Your assignment |
The whole listing is to be reproduced exactly as given.

________________________________________

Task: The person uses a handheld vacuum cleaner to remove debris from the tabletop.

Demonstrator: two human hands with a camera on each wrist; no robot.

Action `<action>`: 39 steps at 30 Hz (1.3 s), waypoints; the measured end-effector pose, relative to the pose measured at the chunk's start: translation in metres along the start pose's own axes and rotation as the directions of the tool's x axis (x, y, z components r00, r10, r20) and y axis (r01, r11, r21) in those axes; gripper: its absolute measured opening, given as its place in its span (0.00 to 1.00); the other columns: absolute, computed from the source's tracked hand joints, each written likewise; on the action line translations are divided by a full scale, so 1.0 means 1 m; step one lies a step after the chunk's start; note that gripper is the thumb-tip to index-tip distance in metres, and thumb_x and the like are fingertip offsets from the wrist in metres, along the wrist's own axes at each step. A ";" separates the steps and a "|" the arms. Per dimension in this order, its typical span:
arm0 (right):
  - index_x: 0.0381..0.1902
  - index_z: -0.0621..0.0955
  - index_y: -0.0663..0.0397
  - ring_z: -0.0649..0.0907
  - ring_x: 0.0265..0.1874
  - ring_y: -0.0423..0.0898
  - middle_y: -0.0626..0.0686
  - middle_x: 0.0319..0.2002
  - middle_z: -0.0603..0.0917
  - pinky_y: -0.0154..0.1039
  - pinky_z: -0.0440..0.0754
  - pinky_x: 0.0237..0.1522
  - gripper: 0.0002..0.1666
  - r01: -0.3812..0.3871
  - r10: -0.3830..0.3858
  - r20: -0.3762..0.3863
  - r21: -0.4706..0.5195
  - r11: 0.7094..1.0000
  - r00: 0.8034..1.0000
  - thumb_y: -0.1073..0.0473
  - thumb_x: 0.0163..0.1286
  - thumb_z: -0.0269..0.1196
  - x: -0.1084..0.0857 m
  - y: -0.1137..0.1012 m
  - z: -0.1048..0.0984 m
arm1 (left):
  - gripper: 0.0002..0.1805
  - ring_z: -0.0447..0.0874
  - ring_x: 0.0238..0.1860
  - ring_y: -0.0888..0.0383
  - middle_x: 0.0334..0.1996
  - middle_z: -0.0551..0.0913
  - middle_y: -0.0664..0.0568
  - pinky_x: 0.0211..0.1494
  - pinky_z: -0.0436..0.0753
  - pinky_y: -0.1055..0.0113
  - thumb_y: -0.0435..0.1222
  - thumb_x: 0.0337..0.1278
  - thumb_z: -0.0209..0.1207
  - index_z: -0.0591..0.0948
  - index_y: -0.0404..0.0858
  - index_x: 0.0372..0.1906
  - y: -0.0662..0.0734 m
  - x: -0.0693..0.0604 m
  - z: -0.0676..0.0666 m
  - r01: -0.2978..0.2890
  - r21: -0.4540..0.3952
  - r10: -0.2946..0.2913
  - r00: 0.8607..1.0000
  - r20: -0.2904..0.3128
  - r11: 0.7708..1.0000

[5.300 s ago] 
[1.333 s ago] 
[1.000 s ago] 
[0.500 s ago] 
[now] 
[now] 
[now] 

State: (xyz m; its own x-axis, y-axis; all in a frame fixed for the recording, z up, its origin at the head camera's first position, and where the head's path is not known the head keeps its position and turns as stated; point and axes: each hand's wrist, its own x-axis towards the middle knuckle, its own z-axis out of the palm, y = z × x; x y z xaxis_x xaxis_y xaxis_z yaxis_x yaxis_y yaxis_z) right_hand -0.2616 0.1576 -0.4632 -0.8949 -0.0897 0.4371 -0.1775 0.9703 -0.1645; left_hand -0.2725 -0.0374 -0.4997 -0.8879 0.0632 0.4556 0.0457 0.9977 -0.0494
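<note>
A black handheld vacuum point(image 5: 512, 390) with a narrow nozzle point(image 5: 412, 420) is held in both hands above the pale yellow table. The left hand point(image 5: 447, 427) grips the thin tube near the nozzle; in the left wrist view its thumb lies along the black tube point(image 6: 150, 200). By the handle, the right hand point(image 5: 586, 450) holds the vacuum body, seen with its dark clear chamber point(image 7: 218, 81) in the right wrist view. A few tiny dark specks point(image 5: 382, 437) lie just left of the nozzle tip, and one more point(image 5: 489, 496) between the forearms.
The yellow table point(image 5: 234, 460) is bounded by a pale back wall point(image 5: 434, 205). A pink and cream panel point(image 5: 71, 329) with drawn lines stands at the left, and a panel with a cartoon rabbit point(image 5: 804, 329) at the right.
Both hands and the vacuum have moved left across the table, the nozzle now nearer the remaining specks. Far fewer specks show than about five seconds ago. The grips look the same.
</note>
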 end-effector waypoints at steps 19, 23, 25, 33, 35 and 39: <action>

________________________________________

Answer box |
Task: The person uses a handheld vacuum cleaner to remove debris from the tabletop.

Demonstrator: two human hands with a camera on each wrist; no robot.

Action `<action>`: 39 steps at 30 Hz (1.3 s), waypoints; the measured end-effector pose, relative to the pose measured at the chunk's start: translation in metres along the start pose's own axes and rotation as the directions of the tool's x axis (x, y, z components r00, r10, r20) and y axis (r01, r11, r21) in those axes; gripper: its absolute measured opening, given as its place in its span (0.00 to 1.00); the other columns: absolute, computed from the source's tracked hand joints, each written likewise; on the action line translations are divided by a full scale, so 1.0 means 1 m; step one lies a step after the chunk's start; note that gripper is the thumb-tip to index-tip distance in metres, and thumb_x and the like are fingertip offsets from the wrist in metres, along the wrist's own axes at each step. A ";" separates the steps and a "|" the arms. Per dimension in this order, its typical span:
arm0 (right):
  - index_x: 0.0381..0.1902
  - index_z: -0.0621..0.0955
  - index_y: -0.0663..0.0397
  - ring_z: -0.0649..0.0907
  - ring_x: 0.0265..0.1874
  - ring_y: -0.0423..0.0898
  - middle_y: -0.0626..0.0686
  - middle_x: 0.0319..0.2002
  - middle_z: -0.0603..0.0917
  - pinky_y: -0.0154..0.1039
  - pinky_z: -0.0440..0.0754
  - pinky_x: 0.0237..0.1522
  - gripper: 0.0002..0.1666
  - r01: -0.3812..0.3871
  - r10: -0.3830..0.3858
  - r20: -0.3762..0.3863
  - r21: -0.4706..0.5195
  - r11: 0.7094..1.0000
  - r00: 0.8034..1.0000
  - thumb_y: -0.1073..0.0473
  - thumb_x: 0.0163..0.1286
  - thumb_z: -0.0269..0.1196
  - x: -0.1084..0.0857 m
  - y: -0.1137..0.1012 m
  - z: -0.1048..0.0984 m
arm1 (left):
  - gripper: 0.0002..0.1805
  - ring_z: -0.0447..0.0874
  - ring_x: 0.0238..0.1860
  - ring_y: -0.0888..0.0383
  - middle_x: 0.0334..0.1996
  - middle_z: -0.0551..0.0913
  - middle_y: -0.0664..0.0568
  - pinky_x: 0.0211..0.1494
  - pinky_z: -0.0436..0.0753
  - pinky_y: -0.1055..0.0113
  - thumb_y: -0.0435..0.1222
  - thumb_x: 0.0337..0.1278
  - thumb_z: -0.0209..0.1207
  - index_z: -0.0591..0.0948
  - index_y: -0.0404..0.0858
  - index_x: 0.0372..0.1906
  - y: -0.0662..0.0734 m
  - x: -0.0693..0.0604 m
  - z: -0.0676..0.0666 m
  - r01: -0.2978..0.2890
  - r21: -0.4540..0.3952
  - r10: -0.2946..0.2913
  - r00: 0.8607..1.0000
  - r20: -0.2904..0.3128
  - r11: 0.7708..1.0000

[5.300 s ago] 
[1.333 s ago] 
[1.000 s ago] 
[0.500 s ago] 
[now] 
[now] 
[now] 

State: (xyz m; its own x-axis, y-axis; all in a frame fixed for the recording, z up, its origin at the head camera's first position, and where the head's path is not known the head keeps its position and turns as stated; point and axes: each hand's wrist, its own x-axis towards the middle knuckle, its own z-axis out of the palm, y = z × x; x y z xaxis_x xaxis_y xaxis_z yaxis_x yaxis_y yaxis_z) right_hand -0.2616 0.1576 -0.4632 -0.8949 -0.0897 0.4371 -0.1775 0.9703 -0.1645; left_hand -0.2725 -0.0374 -0.4997 -0.8879 0.0632 0.4556 0.0457 0.9977 -0.0494
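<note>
A black handheld vacuum point(image 5: 512, 390) with a narrow nozzle point(image 5: 412, 420) is held in both hands above the pale yellow table. The left hand point(image 5: 447, 427) grips the thin tube near the nozzle; in the left wrist view its thumb lies along the black tube point(image 6: 150, 200). By the handle, the right hand point(image 5: 586, 450) holds the vacuum body, seen with its dark clear chamber point(image 7: 218, 81) in the right wrist view. A few tiny dark specks point(image 5: 382, 437) lie just left of the nozzle tip, and one more point(image 5: 489, 496) between the forearms.
The yellow table point(image 5: 234, 460) is bounded by a pale back wall point(image 5: 434, 205). A pink and cream panel point(image 5: 71, 329) with drawn lines stands at the left, and a panel with a cartoon rabbit point(image 5: 804, 329) at the right.
Both hands and the vacuum have moved left across the table, the nozzle now nearer the remaining specks. Far fewer specks show than about five seconds ago. The grips look the same.
</note>
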 end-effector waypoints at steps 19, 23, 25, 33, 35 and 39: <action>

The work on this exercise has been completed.